Most evidence comes from studies comparing individuals who are not adherent to medical food and other dietary intake recommendations, with those who are. In addition, the composition of medical foods has continued to evolve as human nutrient requirements for the general population have been established and nutrient deficiencies have been observed in individuals on restricted diets (F.2626, F.2627). The evidence suggests that individuals who consume "complete" PHE-free medical foods and are adherent to their daily consumption recommendation, are not at risk for nutrient deficiencies or excesses (F.2626, F.2627). Studies reporting supplementation of individuals with PKU with DHA, long chain polyunsaturated fatty acids (LCPUFA) (F.2627, F.2629, F.2336, F.1007, F.904, F.1345, F.1348, F.2200, F.2228) and selenium (F.2627, F.1172, F.1475, F.1408) have led to inclusion of these nutrients in many medical foods available in the US (see TABLE #6, Classification of Medical Foods for PKU for a classification and characterization of medical foods). LCPUFA sources for individuals who are deficient may be provided by fish oil (G.87) to supplement both omega-3 and -6 essential fatty acids. Lower bioavailability of some minerals (e.g. zinc) that are added to medical foods, as compared to their bioavailability in natural food sources, may increase the amount of supplementation recommended to meet the needs of individuals on a PHE-restricted diet (F.1172). There is some evidence there may be abnormalities in bone metabolism in individuals with PKU that are not directly correlated with vitamin D or calcium intake (F.2627, F.1172).

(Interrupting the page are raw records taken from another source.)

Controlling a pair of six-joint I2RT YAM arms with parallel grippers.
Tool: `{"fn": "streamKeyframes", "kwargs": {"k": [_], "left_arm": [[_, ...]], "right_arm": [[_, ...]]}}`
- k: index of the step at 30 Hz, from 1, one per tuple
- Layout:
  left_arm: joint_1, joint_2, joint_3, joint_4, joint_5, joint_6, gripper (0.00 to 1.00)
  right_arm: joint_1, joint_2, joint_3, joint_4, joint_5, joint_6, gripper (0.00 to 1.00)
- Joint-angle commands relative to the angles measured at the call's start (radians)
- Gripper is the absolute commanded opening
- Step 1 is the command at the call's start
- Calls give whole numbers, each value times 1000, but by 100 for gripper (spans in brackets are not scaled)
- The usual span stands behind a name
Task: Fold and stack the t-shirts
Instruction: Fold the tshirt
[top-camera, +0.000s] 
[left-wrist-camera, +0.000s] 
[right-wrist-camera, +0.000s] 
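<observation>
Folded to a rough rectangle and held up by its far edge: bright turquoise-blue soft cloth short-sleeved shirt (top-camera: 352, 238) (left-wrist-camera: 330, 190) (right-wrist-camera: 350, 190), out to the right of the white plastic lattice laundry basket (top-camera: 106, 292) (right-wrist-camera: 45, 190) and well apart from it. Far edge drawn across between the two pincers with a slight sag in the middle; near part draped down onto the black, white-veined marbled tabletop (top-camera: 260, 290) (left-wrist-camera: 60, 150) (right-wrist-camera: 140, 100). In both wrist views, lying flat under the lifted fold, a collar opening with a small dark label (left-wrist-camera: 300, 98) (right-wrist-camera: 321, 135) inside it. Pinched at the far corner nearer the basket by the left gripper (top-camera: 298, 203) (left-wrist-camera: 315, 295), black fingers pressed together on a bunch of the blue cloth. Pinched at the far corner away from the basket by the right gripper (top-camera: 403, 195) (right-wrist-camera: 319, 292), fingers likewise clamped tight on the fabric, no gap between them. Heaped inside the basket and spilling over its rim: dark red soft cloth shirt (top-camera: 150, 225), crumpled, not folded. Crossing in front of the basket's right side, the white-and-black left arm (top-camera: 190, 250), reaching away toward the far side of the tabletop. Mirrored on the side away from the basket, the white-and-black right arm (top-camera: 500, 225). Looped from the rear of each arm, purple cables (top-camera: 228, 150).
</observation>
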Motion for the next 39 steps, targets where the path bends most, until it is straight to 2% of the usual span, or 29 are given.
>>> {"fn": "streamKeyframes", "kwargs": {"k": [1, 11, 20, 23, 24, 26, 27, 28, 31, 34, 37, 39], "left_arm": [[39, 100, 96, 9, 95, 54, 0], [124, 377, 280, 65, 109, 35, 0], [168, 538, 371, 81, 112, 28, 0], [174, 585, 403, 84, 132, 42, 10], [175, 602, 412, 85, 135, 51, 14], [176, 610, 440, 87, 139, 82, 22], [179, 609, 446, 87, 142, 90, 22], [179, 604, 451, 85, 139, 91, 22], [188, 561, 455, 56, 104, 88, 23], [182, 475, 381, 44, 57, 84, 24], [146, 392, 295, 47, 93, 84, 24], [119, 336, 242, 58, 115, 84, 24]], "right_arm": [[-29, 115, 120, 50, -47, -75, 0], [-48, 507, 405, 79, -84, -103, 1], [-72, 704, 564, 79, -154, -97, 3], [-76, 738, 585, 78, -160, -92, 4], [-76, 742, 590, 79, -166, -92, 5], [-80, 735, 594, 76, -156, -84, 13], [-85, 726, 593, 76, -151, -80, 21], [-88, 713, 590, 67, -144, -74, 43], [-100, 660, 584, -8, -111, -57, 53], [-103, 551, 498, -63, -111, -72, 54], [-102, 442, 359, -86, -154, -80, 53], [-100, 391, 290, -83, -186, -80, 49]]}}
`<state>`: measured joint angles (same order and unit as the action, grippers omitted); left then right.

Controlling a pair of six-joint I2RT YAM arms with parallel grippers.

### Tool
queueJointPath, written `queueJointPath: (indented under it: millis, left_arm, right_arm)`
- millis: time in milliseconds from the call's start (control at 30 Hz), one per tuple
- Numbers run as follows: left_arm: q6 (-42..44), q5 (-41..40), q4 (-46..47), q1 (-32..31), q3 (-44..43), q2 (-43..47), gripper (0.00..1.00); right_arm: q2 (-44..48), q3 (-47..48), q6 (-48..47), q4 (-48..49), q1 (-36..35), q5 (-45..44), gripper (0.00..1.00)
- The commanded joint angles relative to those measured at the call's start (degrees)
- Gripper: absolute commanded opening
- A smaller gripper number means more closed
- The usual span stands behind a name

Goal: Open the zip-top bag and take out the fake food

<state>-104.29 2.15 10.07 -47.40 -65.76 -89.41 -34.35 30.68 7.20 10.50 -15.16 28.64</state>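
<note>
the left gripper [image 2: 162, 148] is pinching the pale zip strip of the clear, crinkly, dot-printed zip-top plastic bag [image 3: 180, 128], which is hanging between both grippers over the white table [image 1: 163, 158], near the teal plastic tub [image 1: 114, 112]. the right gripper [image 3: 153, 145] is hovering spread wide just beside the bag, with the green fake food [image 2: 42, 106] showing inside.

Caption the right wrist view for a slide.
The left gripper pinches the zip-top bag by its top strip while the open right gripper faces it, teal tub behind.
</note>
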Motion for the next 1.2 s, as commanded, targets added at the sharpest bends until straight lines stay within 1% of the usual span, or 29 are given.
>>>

In Delphi 1, there was strong agreement (91% RD and 100% MD respondents) that supplemental vitamins and minerals should be considered when individuals are consuming an incomplete medical food. Comments include statements that clinical and laboratory monitoring may reveal the need for specific supplementation in some individuals, especially if they are not adherent to dietary recommendations (including adequate medical food intake).
There was also strong agreement (100% RD and 83% MD respondents) that adequate LCPUFA intake is important. If infant formula is used, it should contain DHA/ARA and the diet of pregnant women should be supplemented with 200-300 mg/day (82% RD and 80% MD respondents). Other individuals with PKU require supplementation only when indicated by laboratory monitoring (100% RD and 80% MD respondents).